* **WHAT IS REQUIRED**
Please keep the images out and set down the data exactly as given.

* **INFORMATION SHOWN**
◆ ◆ ◆
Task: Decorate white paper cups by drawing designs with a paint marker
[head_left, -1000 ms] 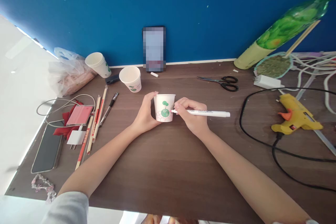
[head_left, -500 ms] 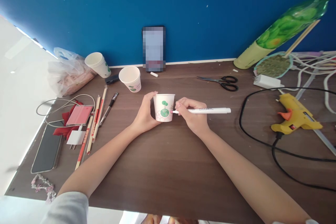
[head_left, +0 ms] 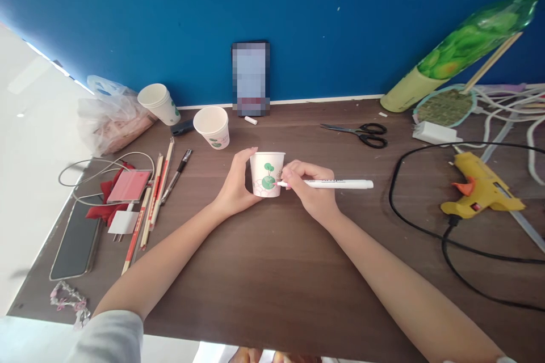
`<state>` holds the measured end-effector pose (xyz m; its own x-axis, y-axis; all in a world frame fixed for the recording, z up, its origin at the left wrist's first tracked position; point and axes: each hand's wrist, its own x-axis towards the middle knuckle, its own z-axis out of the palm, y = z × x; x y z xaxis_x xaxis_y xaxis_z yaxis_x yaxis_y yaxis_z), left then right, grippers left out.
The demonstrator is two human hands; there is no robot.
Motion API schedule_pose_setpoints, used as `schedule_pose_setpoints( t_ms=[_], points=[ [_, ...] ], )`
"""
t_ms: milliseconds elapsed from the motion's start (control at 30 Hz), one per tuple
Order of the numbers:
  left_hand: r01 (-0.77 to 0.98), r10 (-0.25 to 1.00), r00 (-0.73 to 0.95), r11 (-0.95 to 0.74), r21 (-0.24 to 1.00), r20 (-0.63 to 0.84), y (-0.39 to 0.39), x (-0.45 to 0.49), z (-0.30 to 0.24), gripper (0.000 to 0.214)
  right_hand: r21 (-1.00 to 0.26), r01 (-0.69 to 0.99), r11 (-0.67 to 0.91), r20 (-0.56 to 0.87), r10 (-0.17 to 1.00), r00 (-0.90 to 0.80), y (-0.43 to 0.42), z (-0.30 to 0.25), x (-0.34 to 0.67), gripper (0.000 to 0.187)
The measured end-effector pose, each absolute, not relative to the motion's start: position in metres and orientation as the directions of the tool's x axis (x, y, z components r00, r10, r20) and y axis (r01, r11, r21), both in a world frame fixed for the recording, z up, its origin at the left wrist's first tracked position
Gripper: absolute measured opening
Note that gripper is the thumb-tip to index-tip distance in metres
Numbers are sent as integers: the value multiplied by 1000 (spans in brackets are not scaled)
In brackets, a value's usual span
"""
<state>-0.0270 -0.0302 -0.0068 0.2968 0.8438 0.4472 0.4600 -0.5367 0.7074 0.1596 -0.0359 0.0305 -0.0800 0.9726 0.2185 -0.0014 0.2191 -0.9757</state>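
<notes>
A white paper cup [head_left: 265, 167] with green leaf prints and pink lines stands upright at mid-table. My left hand [head_left: 237, 184] grips it from the left, thumb low and fingers near the rim. Between the fingers of my right hand [head_left: 313, 187] is a white marker [head_left: 347, 184], lying nearly level, its pink tip at the cup's printed side. Behind the cup lies a small white marker cap [head_left: 251, 120]. Further back on the left stand another paper cup [head_left: 216, 135] and a stack of paper cups [head_left: 159, 105].
Scissors [head_left: 370, 135] lie at the back right. A yellow glue gun [head_left: 477, 187] with a looping black cable sits on the right, below a green bottle [head_left: 447, 62]. A phone [head_left: 251, 79] leans on the blue wall. Chopsticks [head_left: 147, 204], a pen [head_left: 176, 176] and another phone [head_left: 76, 238] lie left.
The marker's tip has shifted slightly left and down across the cup's side, and the marker has turned a little in my right hand. My left hand keeps its hold on the cup.
</notes>
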Motion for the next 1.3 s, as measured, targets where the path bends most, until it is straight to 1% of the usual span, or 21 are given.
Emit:
schedule_pose_setpoints(
  t_ms=[133, 233, 400, 500, 633, 767, 967, 1300],
  points=[
    [449, 830, 312, -558, 698, 463, -30, -28, -7, 94, -976, -44, 212, 213, 977, -9, -34, 25, 160, 41],
    [442, 819, 313, -573, 690, 480, -30, -28, -6, 91, -976, -102, 194, 189, 980, 53, -30, 19, 162, 40],
    [430, 825, 252, -564, 705, 506, -31, -24, -8, 90, -969, -156, 193, 191, 981, 25, -28, 15, 163, 40],
    [415, 823, 261, -568, 711, 505, -31, -23, -10, 89, -966, -136, 219, 222, 975, -8, -29, 18, 163, 40],
    [470, 841, 241, -537, 700, 484, -31, -24, -10, 90, -967, -103, 234, 240, 970, -46, -32, 25, 161, 39],
    [485, 850, 247, -524, 700, 465, -31, -25, -9, 92, -978, -73, 194, 198, 979, -45, -35, 29, 158, 40],
    [478, 845, 227, -530, 701, 484, -30, -24, -11, 90, -970, -15, 243, 243, 969, -51, -36, 33, 157, 37],
    [490, 850, 239, -523, 697, 469, -31, -25, -8, 88, -968, 27, 251, 251, 968, -18, -36, 26, 158, 34]
  ],
)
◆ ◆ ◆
* **YOUR SOLUTION**
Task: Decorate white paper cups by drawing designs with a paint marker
[head_left, -1000 ms] 
[head_left, -500 ms] 
[head_left, +0 ms] 
`<state>` holds the measured end-effector pose (xyz m; its own x-axis, y-axis; all in a world frame fixed for the recording, z up, its origin at the left wrist's first tracked position; point and axes: each hand's wrist, its own x-axis towards the middle knuckle, its own z-axis out of the palm, y = z × x; x y z xaxis_x xaxis_y xaxis_z yaxis_x yaxis_y yaxis_z), left then right, grippers left out.
The demonstrator is two human hands; there is no robot.
Motion API schedule_pose_setpoints, used as `schedule_pose_setpoints( t_ms=[_], points=[ [_, ...] ], )`
"""
t_ms: milliseconds elapsed from the motion's start (control at 30 Hz), one per tuple
Order of the numbers:
  left_hand: r01 (-0.77 to 0.98), r10 (-0.25 to 1.00), r00 (-0.73 to 0.95), r11 (-0.95 to 0.74), r21 (-0.24 to 1.00), r20 (-0.63 to 0.84), y (-0.39 to 0.39), x (-0.45 to 0.49), z (-0.30 to 0.24), gripper (0.000 to 0.214)
  right_hand: r21 (-1.00 to 0.26), r01 (-0.69 to 0.99), r11 (-0.67 to 0.91), r20 (-0.56 to 0.87), r10 (-0.17 to 1.00), r00 (-0.90 to 0.80), y (-0.43 to 0.42), z (-0.30 to 0.25), x (-0.34 to 0.67), gripper (0.000 to 0.187)
The measured end-effector pose, each absolute, not relative to the motion's start: position in metres and orientation as the directions of the tool's x axis (x, y, z components r00, r10, r20) and y axis (r01, r11, r21), both in a world frame fixed for the recording, z up, its origin at the left wrist's first tracked position
Gripper: absolute measured opening
Note that gripper is the thumb-tip to index-tip distance in metres
Numbers are sent as integers: the value multiplied by 1000 (spans in brackets are not scaled)
In brackets, a value's usual span
"""
<state>-0.0270 -0.0302 -0.0068 0.2968 0.8438 0.4472 0.4600 -0.5367 0.7074 0.1596 -0.0359 0.0305 -0.0800 0.9726 0.2185 -0.0014 0.2191 -0.9757</state>
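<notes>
A white paper cup [head_left: 265, 167] with green leaf prints and pink lines stands upright at mid-table. My left hand [head_left: 237, 184] grips it from the left, thumb low and fingers near the rim. Between the fingers of my right hand [head_left: 313, 187] is a white marker [head_left: 347, 184], lying nearly level, its pink tip at the cup's printed side. Behind the cup lies a small white marker cap [head_left: 251, 120]. Further back on the left stand another paper cup [head_left: 216, 135] and a stack of paper cups [head_left: 159, 105].
Scissors [head_left: 370, 135] lie at the back right. A yellow glue gun [head_left: 477, 187] with a looping black cable sits on the right, below a green bottle [head_left: 447, 62]. A phone [head_left: 251, 79] leans on the blue wall. Chopsticks [head_left: 147, 204], a pen [head_left: 176, 176] and another phone [head_left: 76, 238] lie left.
The marker's tip has shifted slightly left and down across the cup's side, and the marker has turned a little in my right hand. My left hand keeps its hold on the cup.
</notes>
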Motion for the next 1.3 s, as measured, targets where the path bends most, until it is straight to 1% of the usual span, or 21 are given.
Emit:
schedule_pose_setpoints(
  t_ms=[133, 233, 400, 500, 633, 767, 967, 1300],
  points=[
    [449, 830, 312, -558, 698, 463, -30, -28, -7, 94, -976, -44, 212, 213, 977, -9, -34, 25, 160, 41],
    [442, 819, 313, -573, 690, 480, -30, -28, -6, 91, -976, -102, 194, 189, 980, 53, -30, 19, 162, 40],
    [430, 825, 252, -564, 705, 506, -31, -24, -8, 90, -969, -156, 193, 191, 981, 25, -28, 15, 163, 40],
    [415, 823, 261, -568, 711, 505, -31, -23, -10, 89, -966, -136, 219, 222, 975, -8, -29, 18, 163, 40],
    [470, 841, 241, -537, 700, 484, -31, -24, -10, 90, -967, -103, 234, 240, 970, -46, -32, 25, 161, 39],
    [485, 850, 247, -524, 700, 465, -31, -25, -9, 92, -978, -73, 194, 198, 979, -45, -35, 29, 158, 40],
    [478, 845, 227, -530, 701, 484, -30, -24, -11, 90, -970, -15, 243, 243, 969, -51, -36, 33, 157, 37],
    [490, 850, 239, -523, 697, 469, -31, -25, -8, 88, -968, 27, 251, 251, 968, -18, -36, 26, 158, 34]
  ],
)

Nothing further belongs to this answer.